Blood samples were drawn from the left atrium at 30 min and immediately before infusion (baseline), at 30, 60, 120, and 180 min during the 3-h infusion period, and at 30, 60, and 120 min after infusion. The blood was taken into tubes on ice, centrifuged at 4°C, and stored at −80°C before assay of ANP (22), BNP (23), cyclic 3′,5′-guanosine monophosphate (cyclic GMP; 22), plasma renin activity (PRA), aldosterone, and cortisol (20). Samples taken for the measurement of Ang II were placed into chilled tubes with a mixture of EDTA, o-phenanthroline, NaCl, neomycin sulfate, ethanol, and the renin inhibitor enalkarin (to prevent in vitro generation and degradation of Ang II). After centrifugation at 4°C, tubes were snap frozen and stored at −80°C. Plasma Ang II levels were determined by radioimmunoassay by using an antiserum raised locally in New Zealand White rabbits to Ang II conjugated to bovine serum albumin (BSA). Cross-reactivity of the antisera was as follows: Ang II, 100%; Ang III, 141%; Ang I, 0.11%; Ang II pentapeptide and Ang II hexapeptide, 77%; des Asp Ang I, 0.08%. Ang II standards (Peninsula Laboratories, Belmont, CA, U.S.A.) were dispensed to give 0-400 pg/tube. Plasma samples and standards were pipetted into double their volume of ethanol in duplicate followed by centrifugation and transfer of supernatants to another tube. Supernatants were dried under air for 2 h at 45°C and reconstituted with 400 μl buffer ready for assay. Fifty microliters of the antiserum (at a dilution of 1:7500) was added to all sample and standard tubes. [125I]-Ang II (50 μl), prepared by the chloramine T method and purified by HPLC, was added to give 5,000 cpm/tube. Tubes were incubated for 24 h at 4°C. Separation of bound from free label was performed by using dextran-coated charcoal (1 ml) at 4°C. Tubes were then centrifuged, the supernatant aspirated, and the charcoal pellet (free tracer) counted in a gamma counter. The detection limit of the assay was <8.5 pM. The intraassay CV was 8.2% measured at 33 pM and interassay CV 11.1% at 30 pM.

All samples from each animal were measured in the same assay to avoid interassay variability. Hematocrit concentrations were measured with every blood sample taken.

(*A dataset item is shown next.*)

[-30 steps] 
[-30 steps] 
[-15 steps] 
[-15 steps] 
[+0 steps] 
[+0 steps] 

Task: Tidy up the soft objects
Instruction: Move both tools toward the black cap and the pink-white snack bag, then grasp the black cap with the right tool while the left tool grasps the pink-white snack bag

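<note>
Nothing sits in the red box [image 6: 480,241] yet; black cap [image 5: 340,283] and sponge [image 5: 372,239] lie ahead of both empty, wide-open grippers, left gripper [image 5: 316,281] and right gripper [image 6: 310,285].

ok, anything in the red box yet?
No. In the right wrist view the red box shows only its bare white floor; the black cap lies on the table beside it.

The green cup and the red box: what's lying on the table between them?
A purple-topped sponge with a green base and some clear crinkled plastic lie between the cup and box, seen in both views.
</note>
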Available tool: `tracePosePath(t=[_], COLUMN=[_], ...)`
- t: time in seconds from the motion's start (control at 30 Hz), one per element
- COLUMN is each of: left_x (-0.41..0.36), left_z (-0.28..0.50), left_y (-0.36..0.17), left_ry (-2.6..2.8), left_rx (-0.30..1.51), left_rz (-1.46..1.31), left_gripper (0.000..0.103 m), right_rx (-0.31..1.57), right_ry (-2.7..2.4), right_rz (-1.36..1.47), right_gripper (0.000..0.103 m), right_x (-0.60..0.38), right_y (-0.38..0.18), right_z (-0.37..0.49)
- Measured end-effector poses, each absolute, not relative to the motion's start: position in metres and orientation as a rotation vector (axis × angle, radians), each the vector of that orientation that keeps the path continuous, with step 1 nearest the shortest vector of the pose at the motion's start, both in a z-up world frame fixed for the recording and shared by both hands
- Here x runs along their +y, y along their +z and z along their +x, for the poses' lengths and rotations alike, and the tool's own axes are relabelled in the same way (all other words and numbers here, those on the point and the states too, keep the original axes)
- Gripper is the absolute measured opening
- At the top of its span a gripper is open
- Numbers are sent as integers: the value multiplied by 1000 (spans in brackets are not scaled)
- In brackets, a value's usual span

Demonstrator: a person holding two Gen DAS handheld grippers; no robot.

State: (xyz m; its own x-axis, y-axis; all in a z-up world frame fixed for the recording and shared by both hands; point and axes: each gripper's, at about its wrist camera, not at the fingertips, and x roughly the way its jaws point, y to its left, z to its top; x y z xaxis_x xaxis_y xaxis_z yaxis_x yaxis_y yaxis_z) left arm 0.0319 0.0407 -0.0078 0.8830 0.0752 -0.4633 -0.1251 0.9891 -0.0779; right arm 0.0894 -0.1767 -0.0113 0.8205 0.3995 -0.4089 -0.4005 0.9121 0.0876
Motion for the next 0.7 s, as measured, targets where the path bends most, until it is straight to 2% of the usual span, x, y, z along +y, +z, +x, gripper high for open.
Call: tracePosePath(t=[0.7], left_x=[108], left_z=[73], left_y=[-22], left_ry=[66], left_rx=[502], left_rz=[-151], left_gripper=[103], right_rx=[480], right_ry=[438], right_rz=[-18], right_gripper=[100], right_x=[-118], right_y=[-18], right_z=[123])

Blood samples for analysis of plasma sodium, potassium, and creatinine concentrations were taken immediately before infusion (baseline), at the end of infusion, and 2 h after infusion. Urine volume and samples for the measurement of sodium, potassium, and creatinine excretion were collected hourly from the hour before infusion (baseline) to 2 h after infusion.

The study protocol was approved by the Animal Ethics Committee of the Christchurch School of Medicine.


Results are expressed as mean ± standard error of the mean (SEM). Baseline hemodynamic and hormone values represent the mean of the four and two measurements, respectively, made within the hour immediately before infusion. Statistical analysis was performed by repeated-measures analysis of variance (ANOVA) by using the BMDP P2V package. Baseline data from the vehicle, SCH32615, captopril, and combined treatment days were compared. Treatment and time differences between all four study days were determined by using a two-way ANOVA. Significance was assumed when p < 0.05. Where significant differences were identified by ANOVA, Fisher's protected least-significant difference tests were used to identify time-points significantly different from control.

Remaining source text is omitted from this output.